[<prev] [next>] [<thread-prev] [day] [month] [year] [list]
Message-ID: <CAH0uvog_RgX7wmOZ6=-rBY3YtSqJ5mRmUMOE+hehEmJ6cMEPsA@mail.gmail.com>
Date: Thu, 6 Feb 2025 14:08:59 -0800
From: Howard Chu <howardchu95@...il.com>
To: Arnaldo Carvalho de Melo <acme@...nel.org>
Cc: namhyung@...nel.org, mark.rutland@....com,
alexander.shishkin@...ux.intel.com, jolsa@...nel.org, irogers@...gle.com,
adrian.hunter@...el.com, kan.liang@...ux.intel.com,
linux-perf-users@...r.kernel.org, linux-kernel@...r.kernel.org,
Ingo Molnar <mingo@...hat.com>, James Clark <james.clark@...aro.org>,
Peter Zijlstra <peterz@...radead.org>, Arnaldo Carvalho de Melo <acme@...hat.com>
Subject: Re: [PATCH v14 05/10] perf evsel: Assemble offcpu samples
Hello Arnaldo,
On Thu, Feb 6, 2025 at 11:27 AM Arnaldo Carvalho de Melo
<acme@...nel.org> wrote:
>
> On Sun, Dec 15, 2024 at 10:12:15AM -0800, Howard Chu wrote:
> > Use the data in bpf-output samples, to assemble offcpu samples. In
> > evsel__is_offcpu_event(), Check if sample_type is PERF_SAMPLE_RAW to
> > support off-cpu sample data created by an older version of perf.
>
> > Testing compatibility on offcpu samples collected by perf before this patch series:
>
> > See below, the sample_type still uses PERF_SAMPLE_CALLCHAIN
>
> Getting back from vacation, so bear with me, please :-)

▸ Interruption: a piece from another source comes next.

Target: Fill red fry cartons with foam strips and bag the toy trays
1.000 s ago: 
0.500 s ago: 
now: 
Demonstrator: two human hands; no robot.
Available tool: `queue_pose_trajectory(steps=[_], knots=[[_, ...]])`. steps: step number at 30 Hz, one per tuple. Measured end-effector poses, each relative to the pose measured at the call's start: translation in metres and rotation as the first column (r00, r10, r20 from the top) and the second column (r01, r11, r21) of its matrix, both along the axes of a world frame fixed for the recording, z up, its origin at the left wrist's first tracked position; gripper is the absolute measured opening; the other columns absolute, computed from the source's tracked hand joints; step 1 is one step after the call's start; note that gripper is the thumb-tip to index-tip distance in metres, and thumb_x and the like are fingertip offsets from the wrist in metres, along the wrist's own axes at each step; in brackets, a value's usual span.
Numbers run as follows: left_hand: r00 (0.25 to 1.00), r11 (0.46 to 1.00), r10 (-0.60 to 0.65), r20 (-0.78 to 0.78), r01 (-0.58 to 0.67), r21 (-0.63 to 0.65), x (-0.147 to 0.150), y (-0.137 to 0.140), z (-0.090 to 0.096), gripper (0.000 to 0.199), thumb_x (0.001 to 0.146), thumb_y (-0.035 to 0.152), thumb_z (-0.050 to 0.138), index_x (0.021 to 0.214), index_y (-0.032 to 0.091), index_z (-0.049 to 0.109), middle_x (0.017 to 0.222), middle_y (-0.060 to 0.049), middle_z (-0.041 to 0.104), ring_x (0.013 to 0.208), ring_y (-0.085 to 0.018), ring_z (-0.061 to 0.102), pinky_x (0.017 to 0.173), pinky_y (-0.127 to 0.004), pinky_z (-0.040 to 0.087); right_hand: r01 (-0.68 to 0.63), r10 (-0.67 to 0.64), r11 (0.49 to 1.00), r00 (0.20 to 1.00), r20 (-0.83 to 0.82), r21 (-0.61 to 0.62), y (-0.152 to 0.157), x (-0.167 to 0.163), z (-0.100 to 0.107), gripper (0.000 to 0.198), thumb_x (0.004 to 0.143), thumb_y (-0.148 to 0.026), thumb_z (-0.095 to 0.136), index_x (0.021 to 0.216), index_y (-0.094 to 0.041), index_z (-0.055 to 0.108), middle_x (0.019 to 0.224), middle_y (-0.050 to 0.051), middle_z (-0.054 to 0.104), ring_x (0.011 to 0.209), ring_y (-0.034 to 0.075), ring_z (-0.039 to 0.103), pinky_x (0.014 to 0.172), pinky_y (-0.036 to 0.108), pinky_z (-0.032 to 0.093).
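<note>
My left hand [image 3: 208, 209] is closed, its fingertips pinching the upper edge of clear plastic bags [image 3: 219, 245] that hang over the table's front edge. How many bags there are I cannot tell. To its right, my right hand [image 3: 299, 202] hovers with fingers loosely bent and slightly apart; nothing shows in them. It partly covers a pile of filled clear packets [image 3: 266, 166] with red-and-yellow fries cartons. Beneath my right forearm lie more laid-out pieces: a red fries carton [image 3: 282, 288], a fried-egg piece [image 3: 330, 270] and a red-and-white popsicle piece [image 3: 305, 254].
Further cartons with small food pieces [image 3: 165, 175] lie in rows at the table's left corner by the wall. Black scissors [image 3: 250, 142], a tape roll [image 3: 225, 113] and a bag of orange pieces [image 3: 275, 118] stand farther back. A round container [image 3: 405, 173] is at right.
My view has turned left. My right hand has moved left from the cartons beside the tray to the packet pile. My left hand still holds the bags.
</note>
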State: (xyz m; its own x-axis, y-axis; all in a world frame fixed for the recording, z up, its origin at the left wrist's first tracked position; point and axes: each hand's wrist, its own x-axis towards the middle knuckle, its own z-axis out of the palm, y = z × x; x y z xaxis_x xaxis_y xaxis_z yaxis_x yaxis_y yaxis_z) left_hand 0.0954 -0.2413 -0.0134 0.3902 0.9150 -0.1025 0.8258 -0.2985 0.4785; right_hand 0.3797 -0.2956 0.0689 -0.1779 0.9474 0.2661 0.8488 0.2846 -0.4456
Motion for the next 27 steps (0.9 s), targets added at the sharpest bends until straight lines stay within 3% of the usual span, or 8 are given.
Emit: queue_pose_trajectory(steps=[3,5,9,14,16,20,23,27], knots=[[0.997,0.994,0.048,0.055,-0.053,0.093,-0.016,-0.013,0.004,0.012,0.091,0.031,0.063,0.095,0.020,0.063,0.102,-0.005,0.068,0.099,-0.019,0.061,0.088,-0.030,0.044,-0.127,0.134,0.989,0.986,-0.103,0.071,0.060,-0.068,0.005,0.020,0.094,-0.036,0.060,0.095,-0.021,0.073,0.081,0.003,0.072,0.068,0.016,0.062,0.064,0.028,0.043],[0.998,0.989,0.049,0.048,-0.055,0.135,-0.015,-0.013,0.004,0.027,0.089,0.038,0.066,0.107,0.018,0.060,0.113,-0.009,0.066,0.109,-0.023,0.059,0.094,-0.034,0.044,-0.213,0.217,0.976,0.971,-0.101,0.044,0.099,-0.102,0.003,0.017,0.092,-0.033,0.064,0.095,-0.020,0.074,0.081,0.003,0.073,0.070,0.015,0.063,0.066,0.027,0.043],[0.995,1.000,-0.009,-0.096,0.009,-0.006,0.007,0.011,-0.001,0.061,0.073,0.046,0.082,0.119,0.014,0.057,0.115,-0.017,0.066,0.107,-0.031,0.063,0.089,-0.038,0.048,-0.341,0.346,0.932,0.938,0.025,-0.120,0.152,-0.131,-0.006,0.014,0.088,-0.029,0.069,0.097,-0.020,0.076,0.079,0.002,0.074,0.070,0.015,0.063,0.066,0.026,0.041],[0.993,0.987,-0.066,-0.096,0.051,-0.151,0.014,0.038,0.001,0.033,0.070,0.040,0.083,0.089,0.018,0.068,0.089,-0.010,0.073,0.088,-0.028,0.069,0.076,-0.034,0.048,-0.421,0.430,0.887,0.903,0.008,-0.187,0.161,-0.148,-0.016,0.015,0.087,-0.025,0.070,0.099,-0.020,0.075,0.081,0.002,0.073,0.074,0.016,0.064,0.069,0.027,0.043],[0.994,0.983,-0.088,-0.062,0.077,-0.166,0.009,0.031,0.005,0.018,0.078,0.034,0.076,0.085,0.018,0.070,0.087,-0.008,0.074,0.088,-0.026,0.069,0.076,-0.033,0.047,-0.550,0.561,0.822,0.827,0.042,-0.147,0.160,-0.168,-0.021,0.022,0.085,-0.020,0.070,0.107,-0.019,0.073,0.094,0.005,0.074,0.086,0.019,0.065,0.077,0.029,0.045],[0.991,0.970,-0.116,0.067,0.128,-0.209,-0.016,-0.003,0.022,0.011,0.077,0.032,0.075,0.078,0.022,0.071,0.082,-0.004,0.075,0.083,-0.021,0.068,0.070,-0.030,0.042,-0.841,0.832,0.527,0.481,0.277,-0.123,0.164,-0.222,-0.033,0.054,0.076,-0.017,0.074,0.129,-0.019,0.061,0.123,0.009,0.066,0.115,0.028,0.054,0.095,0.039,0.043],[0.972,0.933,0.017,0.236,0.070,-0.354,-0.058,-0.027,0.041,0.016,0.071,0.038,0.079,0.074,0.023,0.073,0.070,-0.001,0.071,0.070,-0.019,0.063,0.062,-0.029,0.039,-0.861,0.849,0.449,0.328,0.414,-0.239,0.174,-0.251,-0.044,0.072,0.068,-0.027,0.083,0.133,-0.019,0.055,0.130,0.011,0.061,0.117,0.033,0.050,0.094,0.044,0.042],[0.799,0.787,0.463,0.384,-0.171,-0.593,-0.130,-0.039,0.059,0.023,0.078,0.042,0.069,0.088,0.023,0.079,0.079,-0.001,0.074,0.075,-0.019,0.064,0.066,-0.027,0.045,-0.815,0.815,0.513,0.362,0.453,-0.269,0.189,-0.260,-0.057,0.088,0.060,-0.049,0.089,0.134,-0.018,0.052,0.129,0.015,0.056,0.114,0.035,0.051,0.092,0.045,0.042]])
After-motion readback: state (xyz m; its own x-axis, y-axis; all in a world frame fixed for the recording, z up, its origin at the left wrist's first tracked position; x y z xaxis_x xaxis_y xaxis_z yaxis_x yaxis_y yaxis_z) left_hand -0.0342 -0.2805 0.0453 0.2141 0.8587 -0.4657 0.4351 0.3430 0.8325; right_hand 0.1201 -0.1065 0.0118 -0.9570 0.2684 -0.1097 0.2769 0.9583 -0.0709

Good to have you back :), no worries at all.
>
> So, while at this point:
>
> ⬢ [acme@...lbox perf-tools-next]$ git log --oneline -5
> bfd7461c25a5e667 (HEAD) perf record --off-cpu: Dump off-cpu samples in BPF
> e75f8ce63bfa6cb9 perf record --off-cpu: Preparation of off-cpu BPF program
> 0ffab9d26971c91c perf record --off-cpu: Parse off-cpu event
> efc3fe2070853b7d perf evsel: Expose evsel__is_offcpu_event() for future use
> 357b965deba9fb71 (perf-tools-next/perf-tools-next) perf stat: Changes to event name uniquification
> ⬢ [acme@...lbox perf-tools-next]$
>
> And trying to test this series I do:
>
> root@...ber:~# perf -v
> perf version 6.13.rc2.gbfd7461c25a5
> root@...ber:~#
>
> root@...ber:~# perf record --off-cpu sleep 5s
> [ perf record: Woken up 1 times to write data ]

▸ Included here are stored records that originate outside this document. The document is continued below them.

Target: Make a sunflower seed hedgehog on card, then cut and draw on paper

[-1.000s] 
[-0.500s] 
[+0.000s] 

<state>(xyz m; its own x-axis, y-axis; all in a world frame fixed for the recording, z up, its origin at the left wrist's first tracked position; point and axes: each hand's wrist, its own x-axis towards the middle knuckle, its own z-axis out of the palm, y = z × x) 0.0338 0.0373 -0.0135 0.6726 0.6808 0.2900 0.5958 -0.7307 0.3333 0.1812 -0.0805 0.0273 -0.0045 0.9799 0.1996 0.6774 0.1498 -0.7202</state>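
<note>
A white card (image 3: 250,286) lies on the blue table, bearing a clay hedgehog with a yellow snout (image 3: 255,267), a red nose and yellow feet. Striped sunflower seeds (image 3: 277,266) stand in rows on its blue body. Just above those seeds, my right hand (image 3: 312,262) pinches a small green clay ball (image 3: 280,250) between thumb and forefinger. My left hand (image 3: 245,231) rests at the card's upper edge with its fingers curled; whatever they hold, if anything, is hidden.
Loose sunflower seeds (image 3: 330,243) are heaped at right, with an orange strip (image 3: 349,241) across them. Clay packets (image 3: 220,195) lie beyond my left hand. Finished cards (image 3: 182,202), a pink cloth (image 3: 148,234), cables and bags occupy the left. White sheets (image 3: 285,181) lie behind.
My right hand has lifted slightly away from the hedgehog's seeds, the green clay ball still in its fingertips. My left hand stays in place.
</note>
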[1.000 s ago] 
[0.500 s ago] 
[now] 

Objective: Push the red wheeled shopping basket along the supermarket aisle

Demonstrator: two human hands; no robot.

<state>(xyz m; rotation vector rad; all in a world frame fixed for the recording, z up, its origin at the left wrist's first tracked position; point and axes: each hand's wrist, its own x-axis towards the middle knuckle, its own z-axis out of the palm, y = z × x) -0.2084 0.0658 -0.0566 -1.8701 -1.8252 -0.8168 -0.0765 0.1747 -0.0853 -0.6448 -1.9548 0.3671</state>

> [ perf record: Captured and wrote 0.037 MB perf.data (7 samples) ]
> root@...ber:~# perf evlist
> cpu_atom/cycles/P
> cpu_core/cycles/P
> offcpu-time
> dummy:u
> root@...ber:~#
>
> And:
>
> root@...ber:~# perf evlist -v
> cpu_atom/cycles/P: type: 0 (PERF_TYPE_HARDWARE), size: 136, config: 0xa00000000, { sample_period, sample_freq }: 4000, sample_type: IP|TID|TIME|PERIOD|IDENTIFIER, read_format: ID|LOST, disabled: 1, inherit: 1, freq: 1, enable_on_exec: 1, precise_ip: 3, sample_id_all: 1
> cpu_core/cycles/P: type: 0 (PERF_TYPE_HARDWARE), size: 136, config: 0x400000000, { sample_period, sample_freq }: 4000, sample_type: IP|TID|TIME|PERIOD|IDENTIFIER, read_format: ID|LOST, disabled: 1, inherit: 1, freq: 1, enable_on_exec: 1, precise_ip: 3, sample_id_all: 1
> offcpu-time: type: 1 (software), size: 136, config: 0xa (PERF_COUNT_SW_BPF_OUTPUT), { sample_period, sample_freq }: 1, sample_type: IP|TID|TIME|CPU|PERIOD|IDENTIFIER, read_format: ID|LOST, disabled: 1, enable_on_exec: 1, sample_id_all: 1
> dummy:u: type: 1 (software), size: 136, config: 0x9 (PERF_COUNT_SW_DUMMY), { sample_period, sample_freq }: 1, sample_type: IP|TID|TIME|IDENTIFIER, read_format: ID|LOST, inherit: 1, exclude_kernel: 1, exclude_hv: 1, mmap: 1, comm: 1, task: 1, sample_id_all: 1, exclude_guest: 1, mmap2: 1, comm_exec: 1, ksymbol: 1, bpf_event: 1
> root@...ber:~#
>
> Above the "offcpu-time" event doesn't have the PERF_SAMPLE_CALLCHAIN in
> sample_type, so I should be using some other 'perf record --off-cpu'
> specific option?
>
> The HEAD mentions:
>
> "Collect tid, period, callchain, and cgroup id and dump them when off-cpu
> time threshold is reached."
These are collected in BPF, not from perf_event. I can change the
commit message for clarity if you’d like.
>
> But that doesn't match the "offcpu-time" sample_type, right?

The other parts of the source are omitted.